Затем зимой 15/16 г. «Записки» были напечатаны в журнале «Летопись», за что Ф. И. Шаляпин получил по 500 руб. за лист. Это был, конечно, невысокий гонорар, но примите во внимание мой труд. Да и журнал был небогат.
Сказанное хорошо известно бывшему редактору «Летописи», Александру Николаевичу Тихонову, ныне он работает в Москве, издательство «Федерация», Тверской бульвар, 25, «Дом Герцена». Е. П. Сильверсван живет в Финляндии, адрес, более, точный, мне неизвестен.
Должен прибавить следующее: факт появления «Записок» Шаляпина в журнале «Летопись», казалось бы, лишает автора прав на оплату гонораром иностранных изданий «Записок».
Но года четыре тому назад Шаляпин издал «Записки» в Америке и предложил мне за работу мою 2500 долл. Я нуждался в деньгах, незадолго перед этим занимал у Шаляпина 1200 д., которые и уплатил ему из суммы в 2500.
Полагаю, что все это Вам небезинтересно знать, а м. б., и полезно.
Крепко жму руку.
Декабрь 1930, Сорренто.
Просмотрел 60 стр. Вашей книжки, дальше не могу, нет времени. К тому, что я говорил Вам, могу добавить немного и не в Вашу пользу.
Плохо, неряшливо написана книжка. Конечно, неряшливость формы и языка еще не порок, а, м. б., только техническая малограмотность, от этого можно вылечиться.
Гораздо хуже то, что Вы, такой еще молодой, так мало знающий жизнь, оказались таким самонадеянным, — взяли тему совершенно непосильную Вам и, конечно, не сладили с ней, нагородили множество мещанской пошлости.
У Вас дурак убивает женщину за то, что другой дурак заразил ее люэсом. Что же это — правильно и справедливо, по-Вашему? И неужели Вы думаете, что в социалистическом обществе отношения полов будут строиться только на физиологической почве, т. е. так, как они строятся в мещанстве всех стран и в Вашей книжке?
«Половое влечение, чистое, незатуманенное, природное» — свойственно мукам, крысам, лягушкам, мещанам, собакам и всему зоологическому миру. У Вас Потапыч учит, что именно такой стихийный хаос в области оплодотворения и размножения суть «новая форма половых отношений».
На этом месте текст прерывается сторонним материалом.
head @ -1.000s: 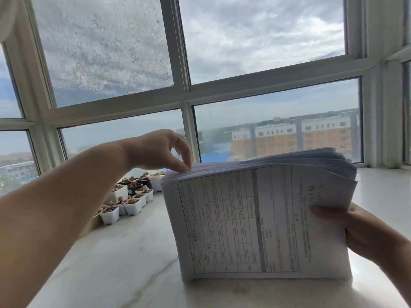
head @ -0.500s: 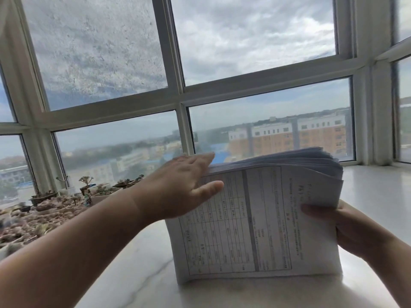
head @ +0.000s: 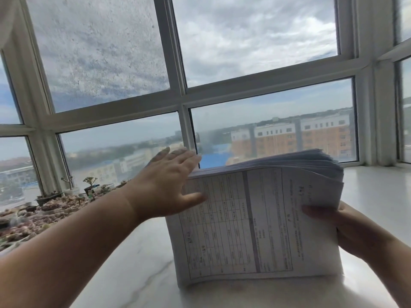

Вопрос о положении женщины в социалистическом обществе, которое строится у нас, — вопрос, которого социалистическая мысль еще не касалась с той глубиной и силой, которая ей свойственна. Книжки, подобные Вашей, прикрывают значение этого вопроса легковесным мусором слов. В современном нашем быте положение женщины все еще не достойно ни ее, ни нас. Она продолжает быть игрушкой похоти двуногих кобелей. Вот против этого надобно бороться, а не писать плохонькие книжки о том, как заразили девушку и за это убили ее.
Постыдная книжка. Очень сожалею, что не могу сказать ничего иного. Это тем более жаль, что человек Вы — способный, можете писать. Но Вам нужно усердно учиться, а писать не торопитесь. В этом деле пословица «Поспешишь — людей насмешишь» вполне на своем месте.